**Problem details**
Write out exactly the lines from the start of the entries through the one that contains "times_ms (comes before", including both.

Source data
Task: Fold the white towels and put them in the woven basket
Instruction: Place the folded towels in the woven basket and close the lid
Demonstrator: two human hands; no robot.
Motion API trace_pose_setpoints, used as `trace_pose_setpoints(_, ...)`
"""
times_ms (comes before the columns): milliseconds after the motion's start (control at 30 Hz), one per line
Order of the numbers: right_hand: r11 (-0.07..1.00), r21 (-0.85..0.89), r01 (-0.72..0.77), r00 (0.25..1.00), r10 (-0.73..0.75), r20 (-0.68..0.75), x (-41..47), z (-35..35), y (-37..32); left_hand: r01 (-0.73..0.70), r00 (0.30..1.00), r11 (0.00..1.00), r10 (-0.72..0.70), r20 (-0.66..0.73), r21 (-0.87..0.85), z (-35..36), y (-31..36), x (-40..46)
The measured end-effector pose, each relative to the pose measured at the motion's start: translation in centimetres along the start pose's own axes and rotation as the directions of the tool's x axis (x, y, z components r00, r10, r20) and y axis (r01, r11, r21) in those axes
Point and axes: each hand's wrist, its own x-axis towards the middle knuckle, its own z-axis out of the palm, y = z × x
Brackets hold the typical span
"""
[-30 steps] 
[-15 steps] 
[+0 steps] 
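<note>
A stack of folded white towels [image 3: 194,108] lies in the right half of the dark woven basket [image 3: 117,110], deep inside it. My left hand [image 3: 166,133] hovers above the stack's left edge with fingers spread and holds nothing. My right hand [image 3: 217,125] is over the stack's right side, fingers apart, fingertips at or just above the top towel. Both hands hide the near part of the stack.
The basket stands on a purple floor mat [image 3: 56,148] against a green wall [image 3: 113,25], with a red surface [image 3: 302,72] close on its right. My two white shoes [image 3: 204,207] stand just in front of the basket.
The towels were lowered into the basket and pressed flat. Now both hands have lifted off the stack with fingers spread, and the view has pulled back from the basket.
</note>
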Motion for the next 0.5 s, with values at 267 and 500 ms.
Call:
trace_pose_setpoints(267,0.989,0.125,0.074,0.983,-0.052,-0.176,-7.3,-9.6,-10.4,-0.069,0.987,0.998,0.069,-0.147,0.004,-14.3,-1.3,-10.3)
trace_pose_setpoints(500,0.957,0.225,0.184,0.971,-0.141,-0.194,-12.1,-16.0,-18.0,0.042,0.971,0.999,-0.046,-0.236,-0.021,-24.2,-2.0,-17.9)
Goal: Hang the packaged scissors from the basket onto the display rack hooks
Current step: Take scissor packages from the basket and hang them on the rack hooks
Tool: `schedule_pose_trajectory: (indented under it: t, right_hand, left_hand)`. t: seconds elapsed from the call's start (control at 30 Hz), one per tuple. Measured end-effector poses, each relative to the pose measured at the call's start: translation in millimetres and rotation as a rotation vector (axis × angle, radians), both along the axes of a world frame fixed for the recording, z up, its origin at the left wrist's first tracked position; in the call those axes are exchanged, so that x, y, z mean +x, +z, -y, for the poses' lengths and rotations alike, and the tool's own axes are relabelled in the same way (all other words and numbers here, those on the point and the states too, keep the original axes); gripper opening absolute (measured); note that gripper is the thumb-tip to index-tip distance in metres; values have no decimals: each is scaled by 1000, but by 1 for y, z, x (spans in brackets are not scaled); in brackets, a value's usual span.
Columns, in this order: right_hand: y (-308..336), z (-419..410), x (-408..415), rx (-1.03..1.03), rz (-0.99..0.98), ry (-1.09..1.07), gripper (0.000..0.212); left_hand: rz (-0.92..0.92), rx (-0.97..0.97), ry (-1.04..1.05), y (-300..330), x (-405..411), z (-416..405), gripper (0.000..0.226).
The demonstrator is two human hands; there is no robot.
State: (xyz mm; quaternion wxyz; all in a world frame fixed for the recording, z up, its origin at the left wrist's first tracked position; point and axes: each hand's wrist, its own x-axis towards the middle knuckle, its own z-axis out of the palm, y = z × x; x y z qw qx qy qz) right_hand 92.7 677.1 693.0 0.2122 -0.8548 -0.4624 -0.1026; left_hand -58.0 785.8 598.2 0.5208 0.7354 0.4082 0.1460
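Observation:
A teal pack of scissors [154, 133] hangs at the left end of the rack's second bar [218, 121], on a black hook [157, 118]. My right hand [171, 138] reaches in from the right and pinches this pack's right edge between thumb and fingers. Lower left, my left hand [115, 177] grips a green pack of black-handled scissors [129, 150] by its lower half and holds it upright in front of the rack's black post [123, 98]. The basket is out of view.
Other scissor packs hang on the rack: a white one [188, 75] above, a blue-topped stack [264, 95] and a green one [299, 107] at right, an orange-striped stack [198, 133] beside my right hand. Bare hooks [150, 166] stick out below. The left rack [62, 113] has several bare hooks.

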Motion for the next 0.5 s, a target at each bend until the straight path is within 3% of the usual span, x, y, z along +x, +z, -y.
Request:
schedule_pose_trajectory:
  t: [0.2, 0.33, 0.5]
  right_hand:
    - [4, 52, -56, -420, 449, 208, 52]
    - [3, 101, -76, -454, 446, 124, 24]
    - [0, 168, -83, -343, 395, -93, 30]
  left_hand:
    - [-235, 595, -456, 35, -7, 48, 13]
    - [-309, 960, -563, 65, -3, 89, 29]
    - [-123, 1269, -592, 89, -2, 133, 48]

**Exercise answer**
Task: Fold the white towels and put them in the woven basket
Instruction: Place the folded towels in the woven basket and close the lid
Demonstrator: two human hands; no robot.
Motion API trace_pose_setpoints, used as `trace_pose_setpoints(_, ...)`
"""
times_ms (comes before the columns): milliseconds after the motion's start (control at 30 Hz), one per line

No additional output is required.